Tanta vida, a minha voz…
A
memória veste-me uns calções curtos do tecido castanho que sobrou de um fato do
meu pai, e senta-me num banco redondo de madeira encostado à parede por detrás
do balcão. A sala rectangular tem livros arrumados nas estantes das suas quatro
paredes, e tem duas portas abertas para a rua que arde por bênção da cal e do
sol com que o verão beija o Alentejo…
Vila
Viçosa.
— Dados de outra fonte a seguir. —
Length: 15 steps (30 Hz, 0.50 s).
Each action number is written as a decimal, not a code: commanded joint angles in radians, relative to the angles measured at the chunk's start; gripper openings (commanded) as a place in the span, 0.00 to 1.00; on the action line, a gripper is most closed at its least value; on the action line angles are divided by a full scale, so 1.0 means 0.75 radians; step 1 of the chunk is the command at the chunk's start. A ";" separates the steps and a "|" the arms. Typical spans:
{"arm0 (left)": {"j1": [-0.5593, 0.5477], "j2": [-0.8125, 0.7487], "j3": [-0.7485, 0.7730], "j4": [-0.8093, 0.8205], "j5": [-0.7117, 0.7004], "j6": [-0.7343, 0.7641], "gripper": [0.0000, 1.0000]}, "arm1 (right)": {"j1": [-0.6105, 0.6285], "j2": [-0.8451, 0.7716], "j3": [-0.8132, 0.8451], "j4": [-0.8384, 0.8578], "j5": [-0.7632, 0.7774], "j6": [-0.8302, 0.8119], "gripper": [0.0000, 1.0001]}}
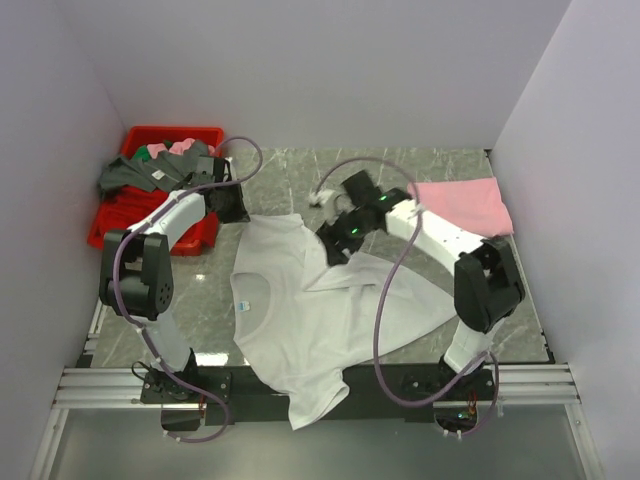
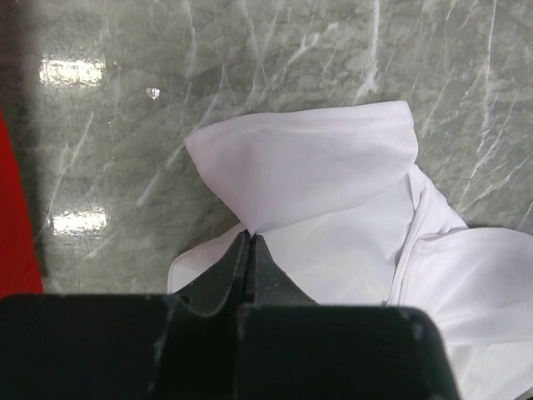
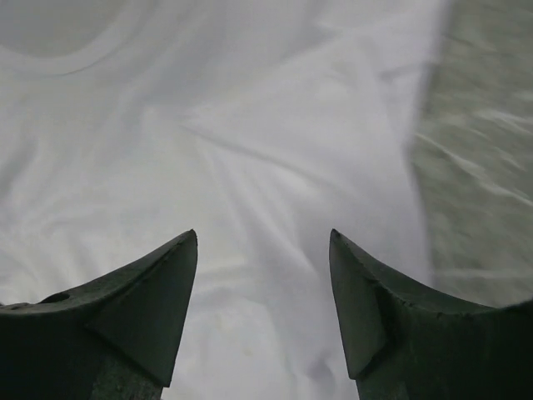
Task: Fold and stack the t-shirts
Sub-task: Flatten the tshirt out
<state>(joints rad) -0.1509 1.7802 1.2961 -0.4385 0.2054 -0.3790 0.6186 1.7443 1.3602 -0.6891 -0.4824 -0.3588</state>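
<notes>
While the white t-shirt [image 1: 300, 320] lies spread on the tabletop [image 1: 300, 175], collar leftward and body running right, the left claw [image 2: 250, 237] is pressed together, pinching its far sleeve. The right claw [image 3: 262, 237] hovers spread just above the body. Only the overhead view shows the pink t-shirt [image 1: 460, 205], folded far right.

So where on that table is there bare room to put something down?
Best is the far marble strip between the red bin and the pink t-shirt. A smaller patch lies between the left arm and the white t-shirt. The middle is crowded: the left hand and right hand are both at that shirt.
</notes>
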 commanded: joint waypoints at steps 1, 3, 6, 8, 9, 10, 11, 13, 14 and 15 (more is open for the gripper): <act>0.007 0.001 0.023 0.016 0.033 0.019 0.00 | -0.245 -0.054 0.105 -0.022 -0.044 -0.094 0.72; 0.009 0.001 0.019 0.020 0.037 0.019 0.01 | -0.295 0.010 0.191 -0.059 -0.093 -0.143 0.73; 0.009 -0.005 0.002 0.018 0.029 0.029 0.00 | -0.307 0.185 0.342 -0.271 -0.266 -0.360 0.73; 0.009 -0.009 -0.006 0.016 0.023 0.031 0.00 | -0.255 0.266 0.377 -0.380 -0.336 -0.546 0.75; 0.009 -0.009 -0.010 0.016 0.021 0.037 0.00 | -0.228 0.270 0.365 -0.378 -0.332 -0.627 0.75; 0.009 -0.011 -0.014 0.016 0.021 0.037 0.00 | -0.181 0.258 0.324 -0.321 -0.312 -0.656 0.75; 0.009 -0.013 -0.014 0.016 0.021 0.037 0.00 | -0.180 0.249 0.308 -0.288 -0.290 -0.687 0.75; 0.009 -0.015 -0.014 0.014 0.023 0.037 0.00 | -0.115 0.239 0.285 -0.225 -0.232 -0.822 0.75; 0.009 -0.017 -0.016 0.016 0.023 0.037 0.00 | -0.099 0.239 0.273 -0.208 -0.222 -0.877 0.76; 0.009 -0.021 -0.022 0.016 0.023 0.037 0.00 | -0.076 0.241 0.267 -0.194 -0.202 -1.003 0.76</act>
<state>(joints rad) -0.1490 1.7817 1.2953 -0.4377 0.2123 -0.3771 0.5232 1.9511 1.5616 -0.8539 -0.6353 -0.8677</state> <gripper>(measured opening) 0.012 0.755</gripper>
Eu terei talvez uns seis anos, e os livros que vou lendo devagar são as
portas para onde se pode de facto espreitar.
Aquela
luz lá fora que nos encandeia e que nos empurra para dentro e para o aconchego da
alma…
Deixo
a memória escorregar depois até à tarde de Dezembro de um ano qualquer da
década de oitenta do século que já passou. Cheguei ontem de Lisboa no Expresso que
chegou ao Rossio, e vim passar o Natal nas férias da Faculdade. O descanso das
Químicas na mesma sala; e eu não me esqueci do lugar de cada uma das “portas”.
Sugiro
presentes, faço embrulhos, trocos… e quando não há clientes encosto-me à parte
lateral do balção do lado direito de quem entra, virando costa à Banda
Desenhada do Asterix e do Michel Vaillant , deixando que a
conversa flua e voe para onde se vai espraiando a vida.
Não
há palavras proibidas nos instantes em que aprendemos a liberdade, e por entre
cravos encarnados ou de qualquer outra cor, o olhar doce de quem nos ama é o
espelho onde sempre nos vemos bem e confortáveis na identidade que não trai a
essência de que somos feitos.
Tão
pouca gente me olhou ou olha assim.
E
num dia de Outono, quando os medronhos do Castelo já sorriam maduros e o sol do
Alentejo nos enganava disfarçando a geada, a saudade sobrepôs-se às palavras,
subitamente, e sem tempo sequer para um beijo fugaz.
Uma
partida sem medo, porque só teme a morte quem sente não ter a vida em dia.
A
minha querida amiga Joana Ruivo faria hoje 100 anos e eu contínuo sem saber
quanto lhe devo do melhor que existe em mim.
Tanta
vida, a minha voz…
Às
vezes nos dias de me reinventar, encosto-me por instantes na lateral de um
velho balcão de madeira, baralho-me propositadamente na idade e deixo-me ir
pelo seu olhar doce, para qualquer lado mas sempre por mim e pela liberdade.
Que
nunca nada daquilo que é meu possa ficar por fazer.